What have we learned from observational studies and clinical trials of mild to moderate COPD?

Miriam Barrecheguren et al. Respir Res. .

Abstract

Chronic obstructive pulmonary disease (COPD) is a major cause of morbidity and mortality worldwide. It is well established that patients with mild to moderate disease represent the majority of patients with COPD, and patients with mild COPD already have measurable physiological impairment with increased morbidity and a higher risk of mortality compared with healthy non-smoking individuals. However, this subpopulation is both underdiagnosed and undertreated. In addition, most clinical trials include cohorts of patients with worse lung function and quality of life, which are very different from the milder patients usually seen in primary care.Clinical trials have shown that mild-moderate COPD patients present an improvement in lung function after treatment with long-acting bronchodilators (LABD).
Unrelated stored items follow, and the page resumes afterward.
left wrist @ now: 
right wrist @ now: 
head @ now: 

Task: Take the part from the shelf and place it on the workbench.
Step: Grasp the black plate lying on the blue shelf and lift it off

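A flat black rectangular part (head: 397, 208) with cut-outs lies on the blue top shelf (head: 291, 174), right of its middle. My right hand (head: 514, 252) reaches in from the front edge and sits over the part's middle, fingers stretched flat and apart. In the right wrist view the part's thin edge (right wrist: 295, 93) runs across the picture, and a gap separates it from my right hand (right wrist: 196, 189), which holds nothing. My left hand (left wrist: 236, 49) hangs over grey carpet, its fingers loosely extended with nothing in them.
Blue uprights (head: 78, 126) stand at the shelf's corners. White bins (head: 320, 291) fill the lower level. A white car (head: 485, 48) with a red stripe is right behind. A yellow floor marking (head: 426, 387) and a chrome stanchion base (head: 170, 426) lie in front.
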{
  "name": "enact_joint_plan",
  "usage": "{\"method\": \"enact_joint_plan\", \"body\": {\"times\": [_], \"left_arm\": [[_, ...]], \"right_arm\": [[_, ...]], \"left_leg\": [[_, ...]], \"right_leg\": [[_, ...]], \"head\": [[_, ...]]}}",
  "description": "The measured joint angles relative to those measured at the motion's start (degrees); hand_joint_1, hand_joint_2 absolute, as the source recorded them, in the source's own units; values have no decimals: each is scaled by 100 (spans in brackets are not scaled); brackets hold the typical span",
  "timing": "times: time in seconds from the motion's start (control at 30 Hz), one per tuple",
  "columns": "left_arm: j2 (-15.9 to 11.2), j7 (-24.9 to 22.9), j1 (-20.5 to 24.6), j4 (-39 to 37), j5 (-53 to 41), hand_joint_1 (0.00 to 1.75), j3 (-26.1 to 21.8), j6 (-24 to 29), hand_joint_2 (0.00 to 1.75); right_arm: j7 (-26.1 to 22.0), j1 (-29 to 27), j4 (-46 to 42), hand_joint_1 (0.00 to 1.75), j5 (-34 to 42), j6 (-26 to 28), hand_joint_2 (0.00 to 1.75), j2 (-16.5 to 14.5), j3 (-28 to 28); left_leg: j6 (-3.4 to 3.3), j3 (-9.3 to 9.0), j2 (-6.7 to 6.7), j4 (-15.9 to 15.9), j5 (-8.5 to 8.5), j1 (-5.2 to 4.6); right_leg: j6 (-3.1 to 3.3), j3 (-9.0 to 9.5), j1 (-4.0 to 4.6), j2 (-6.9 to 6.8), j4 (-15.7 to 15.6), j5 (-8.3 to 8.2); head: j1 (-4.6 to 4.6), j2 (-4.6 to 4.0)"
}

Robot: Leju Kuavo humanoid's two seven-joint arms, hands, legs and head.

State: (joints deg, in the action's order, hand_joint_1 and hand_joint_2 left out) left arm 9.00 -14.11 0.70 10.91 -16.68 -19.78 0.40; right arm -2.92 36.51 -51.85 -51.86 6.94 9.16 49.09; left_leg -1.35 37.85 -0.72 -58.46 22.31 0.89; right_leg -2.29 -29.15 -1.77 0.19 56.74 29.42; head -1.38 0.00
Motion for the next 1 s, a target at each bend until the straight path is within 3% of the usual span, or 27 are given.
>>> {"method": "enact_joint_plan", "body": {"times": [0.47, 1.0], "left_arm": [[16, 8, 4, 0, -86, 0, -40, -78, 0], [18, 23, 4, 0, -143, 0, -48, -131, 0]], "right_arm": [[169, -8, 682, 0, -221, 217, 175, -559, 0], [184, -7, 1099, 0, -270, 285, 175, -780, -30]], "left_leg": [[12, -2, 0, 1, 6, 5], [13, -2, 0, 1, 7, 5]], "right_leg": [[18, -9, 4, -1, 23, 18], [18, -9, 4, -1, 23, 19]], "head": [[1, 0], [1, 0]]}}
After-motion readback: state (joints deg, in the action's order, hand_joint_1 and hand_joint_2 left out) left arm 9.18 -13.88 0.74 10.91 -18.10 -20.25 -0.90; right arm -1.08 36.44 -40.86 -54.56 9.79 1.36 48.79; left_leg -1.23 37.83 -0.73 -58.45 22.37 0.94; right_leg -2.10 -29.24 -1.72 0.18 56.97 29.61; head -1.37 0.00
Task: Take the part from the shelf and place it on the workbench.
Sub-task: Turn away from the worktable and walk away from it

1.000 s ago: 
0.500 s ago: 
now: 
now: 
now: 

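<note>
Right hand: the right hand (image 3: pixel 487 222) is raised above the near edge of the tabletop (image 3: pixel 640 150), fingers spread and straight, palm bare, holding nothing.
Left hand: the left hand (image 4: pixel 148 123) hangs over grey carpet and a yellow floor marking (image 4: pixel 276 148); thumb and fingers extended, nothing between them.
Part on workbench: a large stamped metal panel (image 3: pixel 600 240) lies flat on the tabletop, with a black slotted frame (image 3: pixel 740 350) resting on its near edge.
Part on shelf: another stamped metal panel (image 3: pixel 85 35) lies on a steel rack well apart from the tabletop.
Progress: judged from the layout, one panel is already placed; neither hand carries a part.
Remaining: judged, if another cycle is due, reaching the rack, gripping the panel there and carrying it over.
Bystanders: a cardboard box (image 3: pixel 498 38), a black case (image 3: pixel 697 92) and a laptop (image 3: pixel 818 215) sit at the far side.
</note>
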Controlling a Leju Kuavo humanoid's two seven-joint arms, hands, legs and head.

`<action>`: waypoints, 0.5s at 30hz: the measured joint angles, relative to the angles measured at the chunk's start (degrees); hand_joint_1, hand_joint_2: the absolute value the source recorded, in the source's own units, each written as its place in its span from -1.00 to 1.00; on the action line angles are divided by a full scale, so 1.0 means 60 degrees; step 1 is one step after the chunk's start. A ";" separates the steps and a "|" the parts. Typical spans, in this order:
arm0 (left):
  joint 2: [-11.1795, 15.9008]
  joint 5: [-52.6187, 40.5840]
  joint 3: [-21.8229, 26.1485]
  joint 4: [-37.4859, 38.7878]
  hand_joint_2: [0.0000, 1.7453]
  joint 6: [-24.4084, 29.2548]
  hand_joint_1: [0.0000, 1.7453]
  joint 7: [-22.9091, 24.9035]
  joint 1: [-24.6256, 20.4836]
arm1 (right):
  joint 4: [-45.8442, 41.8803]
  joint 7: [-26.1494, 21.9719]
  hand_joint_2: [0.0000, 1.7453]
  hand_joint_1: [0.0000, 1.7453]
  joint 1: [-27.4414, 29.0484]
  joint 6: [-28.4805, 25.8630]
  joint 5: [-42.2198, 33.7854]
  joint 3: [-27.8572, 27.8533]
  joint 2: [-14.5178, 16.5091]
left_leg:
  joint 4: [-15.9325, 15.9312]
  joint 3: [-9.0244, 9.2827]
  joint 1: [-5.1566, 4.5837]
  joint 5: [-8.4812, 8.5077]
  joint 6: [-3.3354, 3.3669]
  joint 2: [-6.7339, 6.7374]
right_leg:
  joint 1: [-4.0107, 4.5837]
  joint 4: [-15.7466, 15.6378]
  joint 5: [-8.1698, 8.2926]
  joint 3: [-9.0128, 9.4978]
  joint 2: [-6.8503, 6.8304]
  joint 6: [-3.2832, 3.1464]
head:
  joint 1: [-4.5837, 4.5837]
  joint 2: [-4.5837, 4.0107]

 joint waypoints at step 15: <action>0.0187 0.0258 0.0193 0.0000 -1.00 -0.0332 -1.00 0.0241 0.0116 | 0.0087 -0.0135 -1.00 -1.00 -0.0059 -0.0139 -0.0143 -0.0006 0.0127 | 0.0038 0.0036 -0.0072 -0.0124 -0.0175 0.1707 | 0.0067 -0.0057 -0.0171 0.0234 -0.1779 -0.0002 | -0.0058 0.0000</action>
Inhaled therapy has also shown benefits in terms of symptoms, health-related quality of life (HRQL) and exacerbation prevention in this population. Early intervention might have also a positive effect to prevent functional impairment. Nevertheless, there is scarce evidence from randomised clinical trials and real-life studies about the importance of pharmacological treatment in early stages of COPD to improve long-term outcomes. New concepts such as clinically important deterioration may help to investigate the impact of interventions on the natural history of the disease.

Keywords: COPD; Diagnosis; Epidemiology; Guidelines; Mild-moderate disease; Physical activity; Quality of life; Treatment.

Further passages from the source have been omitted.